10. Labor Power is Suppressed
Because the organizing power of labor is the only real threat to a fascist government, labor unions are either eliminated entirely, or are severely suppressed.
11. Disdain for Intellectuals and the Arts
Fascist nations tend to promote and tolerate open hostility to higher education, and academia. It is not uncommon for professors and other academics to be censored or even arrested. Free expression in the arts and letters is openly attacked.
12. Obsession with Crime and Punishment
Under fascist regimes, the police are given almost limitless power to enforce laws. The people are often willing to overlook police abuses and even forego civil liberties in the name of patriotism. There is often a national police force with virtually unlimited power in fascist nations.

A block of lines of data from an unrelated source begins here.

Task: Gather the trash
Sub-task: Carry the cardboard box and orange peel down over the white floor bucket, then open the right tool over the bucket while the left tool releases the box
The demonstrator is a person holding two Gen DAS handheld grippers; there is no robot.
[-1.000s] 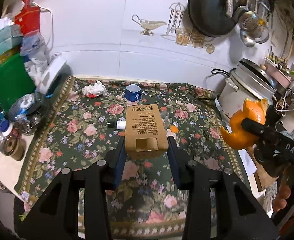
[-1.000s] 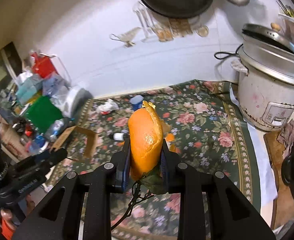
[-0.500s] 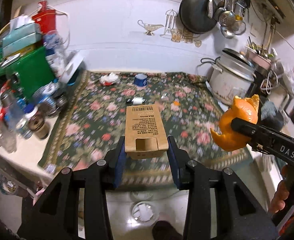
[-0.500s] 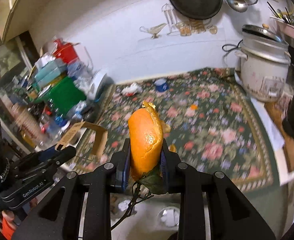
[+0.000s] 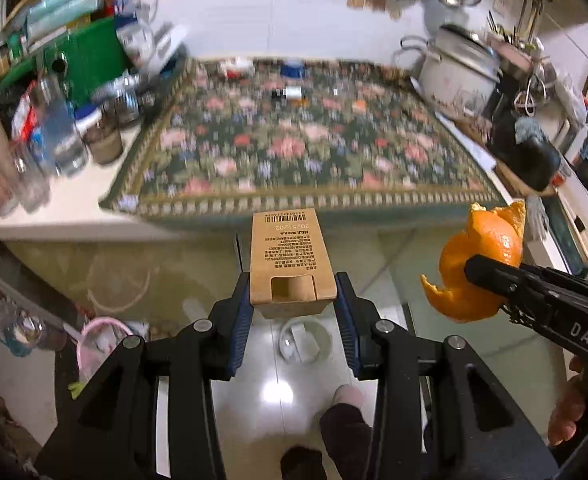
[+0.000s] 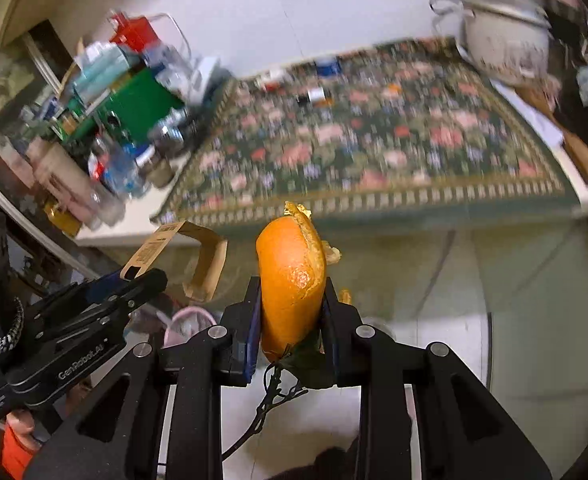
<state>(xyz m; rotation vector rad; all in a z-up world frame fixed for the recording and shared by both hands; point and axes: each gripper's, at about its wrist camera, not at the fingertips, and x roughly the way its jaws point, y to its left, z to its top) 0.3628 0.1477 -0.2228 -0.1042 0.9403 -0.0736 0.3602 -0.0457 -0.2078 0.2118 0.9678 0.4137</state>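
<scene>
Jaws closed narrow on a brown cardboard box: in the left wrist view, the left gripper pinches the box by its two sides at lower centre of the frame, barcode end pointing away and a cut-out window facing the camera. At right of the frame the right gripper reaches in, clamped on a curled orange peel. Both pieces of trash are held off the near edge of the floral tablecloth, which fills the blurred middle of the frame, over a glossy tiled floor. A small white bowl-like object sits on the floor just below the box in the frame. A white rice cooker stands at upper right, and bottles and jars crowd the upper left.

From the right wrist view, the right gripper has its jaws closed on the orange peel at centre frame, a dark stem with leaf dangling beneath. At lower left the left gripper holds the cardboard box, seen edge-on. The floral tablecloth lies across the upper middle, the rice cooker at upper right.
</scene>
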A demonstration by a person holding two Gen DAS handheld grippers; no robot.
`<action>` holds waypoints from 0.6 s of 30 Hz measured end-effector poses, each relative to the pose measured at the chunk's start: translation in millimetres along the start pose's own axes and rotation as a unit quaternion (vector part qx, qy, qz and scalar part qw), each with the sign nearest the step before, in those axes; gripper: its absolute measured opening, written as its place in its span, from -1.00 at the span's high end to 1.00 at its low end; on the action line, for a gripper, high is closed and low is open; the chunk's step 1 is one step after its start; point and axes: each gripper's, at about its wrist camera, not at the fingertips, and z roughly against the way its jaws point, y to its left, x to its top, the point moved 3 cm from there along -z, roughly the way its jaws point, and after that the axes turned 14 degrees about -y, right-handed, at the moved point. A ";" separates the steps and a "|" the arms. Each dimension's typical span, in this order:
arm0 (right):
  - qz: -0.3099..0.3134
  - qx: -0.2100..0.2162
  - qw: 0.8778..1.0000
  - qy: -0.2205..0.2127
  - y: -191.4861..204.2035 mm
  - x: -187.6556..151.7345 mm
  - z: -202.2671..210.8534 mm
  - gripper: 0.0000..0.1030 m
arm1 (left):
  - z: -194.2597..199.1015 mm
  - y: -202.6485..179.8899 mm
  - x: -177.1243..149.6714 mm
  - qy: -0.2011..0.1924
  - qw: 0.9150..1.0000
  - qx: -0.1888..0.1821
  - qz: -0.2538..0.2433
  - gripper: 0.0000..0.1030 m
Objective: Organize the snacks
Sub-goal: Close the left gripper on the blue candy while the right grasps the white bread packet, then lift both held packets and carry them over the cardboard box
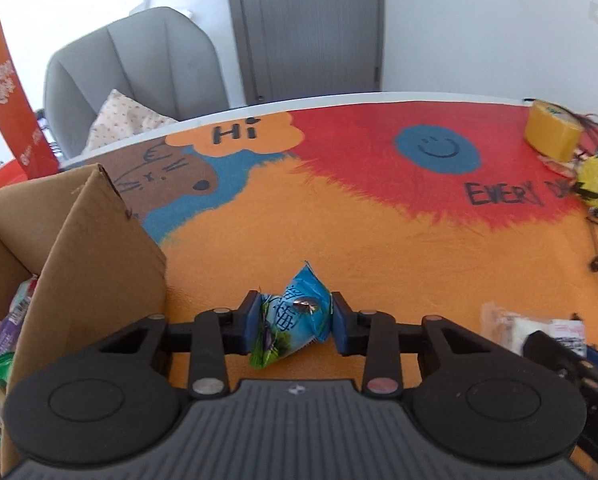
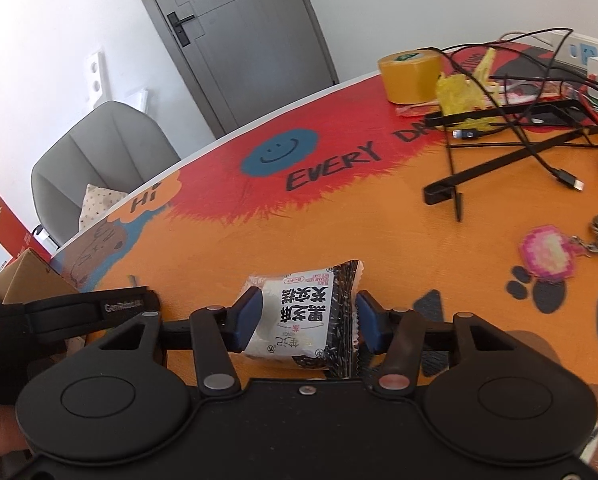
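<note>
Left claw (image 1: 292, 322) pinching blue snack packet (image 1: 299, 316) on both sides, packet low over table (image 1: 379, 248). Cardboard box (image 1: 99, 248) just left of it, open top, snacks already inside. Right claw (image 2: 305, 318) clamped across short side of rice cake packet (image 2: 303, 320), long axis pointing away; farther from box.

A candy packet (image 1: 295, 316) is clamped between the left gripper (image 1: 293, 320) pads, on the table mat (image 1: 379, 240). A cardboard box (image 1: 79, 260) stands to its left. A rice cake packet (image 2: 303, 316) is pinched in the right gripper (image 2: 305, 320); a tape roll (image 2: 411, 76) sits far behind.
</note>
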 end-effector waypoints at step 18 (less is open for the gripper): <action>0.076 -0.049 0.996 0.004 28.4 -8.7 -12.8 -0.71 | 29.0 20.6 9.9 -0.020 0.997 -0.053 0.049 0.53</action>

13. Rampant Cronyism and Corruption
Fascist regimes almost always are governed by groups of friends and associates who appoint each other to government positions and use governmental power and authority to protect their friends from accountability. It is not uncommon in fascist regimes for national resources and even treasures to be appropriated or even outright stolen by government leaders.
14. Fraudulent Elections
Sometimes elections in fascist nations are a complete sham. Other times elections are manipulated by smear campaigns against or even assassination of opposition candidates, use of legislation to control voting numbers or political district boundaries, and manipulation of the media. Fascist nations also typically use their judiciaries to manipulate or control elections.